Former P-3 aircrewman here, ASW is one of the most fascinating and difficult mission sets we trained and conducted in my decade of flying on Orions. I’d love to discuss this even further in detail on a later episode.
@@triggerfish6619I have a lot of respect for the guys that came before me, we truly stand on the shoulders of giants and you guys paved the way for younger guys like me.
Sonars are crazy loud. Underwater bombs basically. Gunshots are 160db, and sounds above 194db cannot exist in air because that would require more than a perfect vacuum between waves. But underwater they can hit you with 240db, which can instantly kill divers nearby, disorient them even miles away.
China injured some Australian sailors who were clearing a fowled propeller on their ship. A Chinese navy pulled up closed, stopped. And dispite of radio calls snd showing proper international signal flags. China banged out sonar pulses anyway
@@howardkong8927 he removed them i used to replay him playing cold waters and answering questions while i worked i would get through 3 of those a day to make the day go by faster but there all gone now
@@howardkong8927 he removed them all I used to watch his cold Waters live streams while he answered questions while I was working to pass the time I really miss that content
I learned a new word. *Ensonify:* To fill with sound. The mechanism of landmine detection is to ensonify the ground with an acoustic source and measure the intensity of the returning sound waves. I just noticed RU-vid's spellchecker doesn't recognize ensonify.
I did Sonar in my Navy's engineering program. At the time, my intake was supposed to get this new civilian-backed qualification for the program, we were the first year of the program. Near the end of the program, we were told the qualification was incomplete because when they sent the Sonar course to the qualification board they asked "ahhh ... ok where's the content?" and when they were told "yeah that's classified" of course they declined to approve the course. Later when I got out of the Navy I had to go back to school and do some additional radio engineering courses to get the qualification! Thanks, Sonar! ;-)
I can remember all of the hours and sometimes days, trying to "kill" a sub during an exercise. We had a saying after another failure to locate: "How long can you tread water"?
When I was cranking I worked in the bake shop, my workcenter had 3 individuals fail the PRT weigh in that cycle. It could have been the daily donut deliveries... "Cranking" is new sailors mandatory service in the galley.

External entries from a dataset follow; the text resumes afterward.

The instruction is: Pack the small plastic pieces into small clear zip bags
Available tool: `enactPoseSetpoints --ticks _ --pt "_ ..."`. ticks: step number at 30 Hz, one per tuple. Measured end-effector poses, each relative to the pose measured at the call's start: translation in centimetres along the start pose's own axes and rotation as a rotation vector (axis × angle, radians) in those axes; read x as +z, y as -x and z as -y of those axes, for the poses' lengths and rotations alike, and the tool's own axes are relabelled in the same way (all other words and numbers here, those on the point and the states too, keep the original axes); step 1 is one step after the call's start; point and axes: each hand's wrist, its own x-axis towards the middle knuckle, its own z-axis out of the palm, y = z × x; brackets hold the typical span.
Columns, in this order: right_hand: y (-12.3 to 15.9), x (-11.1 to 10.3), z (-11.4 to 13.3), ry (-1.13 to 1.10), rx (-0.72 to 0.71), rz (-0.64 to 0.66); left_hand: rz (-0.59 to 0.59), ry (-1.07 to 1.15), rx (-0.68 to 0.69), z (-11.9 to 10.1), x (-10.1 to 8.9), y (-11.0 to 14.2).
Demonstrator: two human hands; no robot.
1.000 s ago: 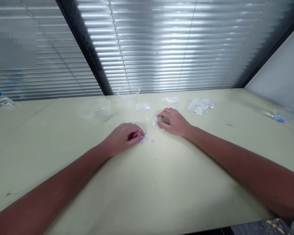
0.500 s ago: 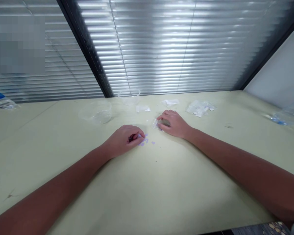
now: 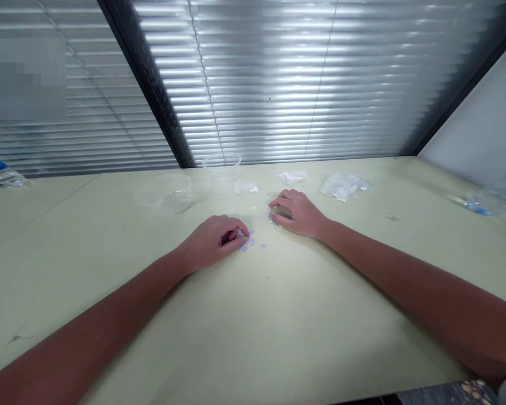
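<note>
Of the 2 hands, the left hand [image 3: 211,243] is curled, its fingers clenched, perhaps on lilac scraps [image 3: 247,243] (small in view), right of the clear plastic bowl [image 3: 168,194]. The right hand [image 3: 297,214] presses a small clear bag [image 3: 267,214], farther right of that bowl. Handling these scraps calls for a careful fingertip pinch.

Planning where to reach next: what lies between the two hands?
In the head view, small lilac scraps lie on the tabletop, nearer the left hand than the right hand.

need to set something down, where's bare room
Bare table lies below the purple bits, between the forearms, and right of the right hand. Behind it and the left hand, around the clear cup and plastic bag, it's crowded.
</note>
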Motion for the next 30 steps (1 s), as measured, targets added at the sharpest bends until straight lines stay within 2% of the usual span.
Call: enactPoseSetpoints --ticks 30 --pt "0.06 -0.12 -0.28 0.014 0.010 0.012 0.023 -0.027 0.010 -0.03 0.20 -0.17"
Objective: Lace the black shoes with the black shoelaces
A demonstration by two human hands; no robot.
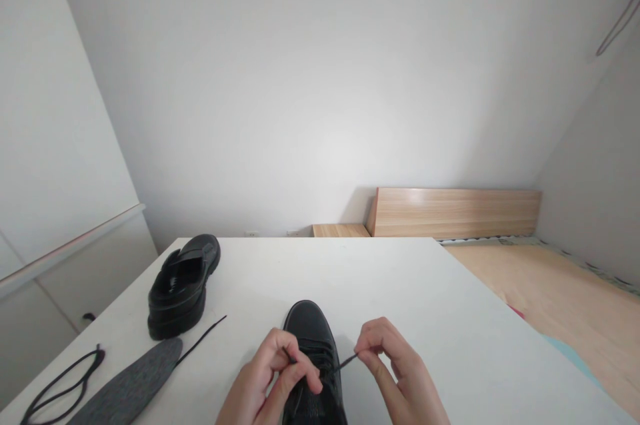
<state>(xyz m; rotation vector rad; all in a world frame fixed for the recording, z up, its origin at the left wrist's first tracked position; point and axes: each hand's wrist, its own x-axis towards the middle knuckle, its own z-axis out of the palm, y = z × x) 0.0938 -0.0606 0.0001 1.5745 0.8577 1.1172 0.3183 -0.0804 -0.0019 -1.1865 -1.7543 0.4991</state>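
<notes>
Left hand (273,378) pinching lace (345,363) at shoe (313,345) eyelets; right hand (395,372) pinching same lace's free end, held taut, likely for threading. Shoe at near worktop (350,272) edge, toe pointing away, between both hands. Second shoe (183,285) far left, unlaced; spare lace (65,385) and insole (130,385) lying loose beside it, probably set aside.

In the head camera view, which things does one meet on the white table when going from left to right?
Loose black lace → grey insole → unlaced black shoe → left hand → black shoe being laced → right hand. Each hand pinches an end of that shoe's lace.
</notes>
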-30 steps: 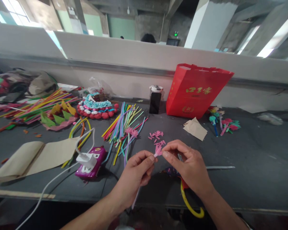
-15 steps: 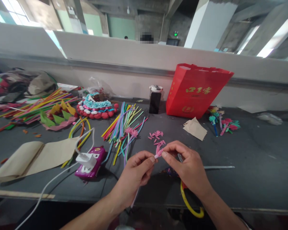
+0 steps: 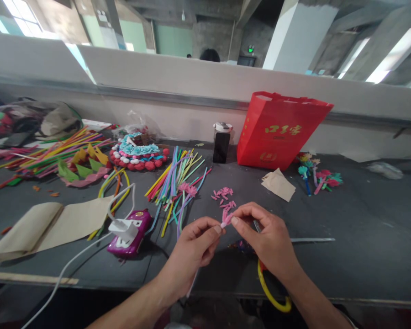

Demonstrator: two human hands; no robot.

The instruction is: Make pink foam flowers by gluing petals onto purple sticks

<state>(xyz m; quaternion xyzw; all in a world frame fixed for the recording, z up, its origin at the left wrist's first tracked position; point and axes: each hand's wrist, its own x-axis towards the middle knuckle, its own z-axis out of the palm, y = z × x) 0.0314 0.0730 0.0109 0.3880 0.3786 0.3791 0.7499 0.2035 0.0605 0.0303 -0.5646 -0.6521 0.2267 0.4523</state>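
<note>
The left hand (image 3: 200,242) pinched the base of a small pink flower (image 3: 226,217) between thumb and fingers, just above the near part of the desk (image 3: 363,246); a pale stem (image 3: 192,283), apparently the flower's own, ran down below that hand, so the grip at the base probably served to steady the bloom while its petals stood free; the thumb and forefinger of the right hand (image 3: 269,230) came together at the flower's right side, seemingly pinching a petal there, though the exact contact was too small to tell; the two hands met low in front of the body, likely for a close view and fine control; loose pink pieces (image 3: 223,194) lay just beyond the flower, within easy reach, which suggested a handy supply; a bundle of coloured stems (image 3: 173,176) lay farther left, perhaps to leave the middle free for the fingers; a tool with a curved yellow part (image 3: 267,288) lay partly hidden under the right hand, presumably there to be close by; a dark phone (image 3: 221,148) stood upright against a bottle (image 3: 222,126), which seemed to prop it.
</note>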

Thanks! Hey Aaron much appreciate the content you do. I'm an aspiring RAN submariner and am in the process as enlisting as a marine technician , propulsion specialist. Can't wait for the Virginia class boats to arrive. Your video on the ssk/ssg collins has really helped me understand my nations subs. Also the AUUKUS news an updates have really helped with my interview questions. Keep it up mate! 🐬
A few questions for the hive mind - 1) How long do modern sonobuoys last ? I watched a video on another channel (WWII Bombers) that showed snippets from a 1944 training film and it showed the basic steps in setting up a cross drop pattern and listening to the returns to work out what the quarry was doing. I do know that modern buoys can be passive or active, work in multiple frequencies and last for ages, but just how long - are we talking minutes, hours or days ? 2) Considering the fact that even aircraft propeller beats can be heard underwater has any thought been put into "quietening" of ASW aircraft ? It seems to me that a turbofan or even a good old fashioned WWII era aerostat (blimp) would be more dangerous to a sub than a noisy turboprop. 3) Considering the fact that subs with VLS installed can fire SAMs at ASW aircraft and either missiles or ADCAPs at surface vessels literally tens of miles away, do short range systems such as the Russian RBU-6000 or Western RUR-4/Limbo have any value any more ? 4) Is anyone allowed to provide any more info on the Prairie-Masker sound suppression system ? 5) Who is ahead in the underwater race - subs or sensors ? Although subs would seem to have fantastic advantages in not being detected this all goes away the instant that they become useful and fire a torpedo or missile. It seems to me that if a sub can fire and retreat to friendly air or surface cover then they can be very useful, otherwise their eventual detection and death is almost guaranteed after their first shot.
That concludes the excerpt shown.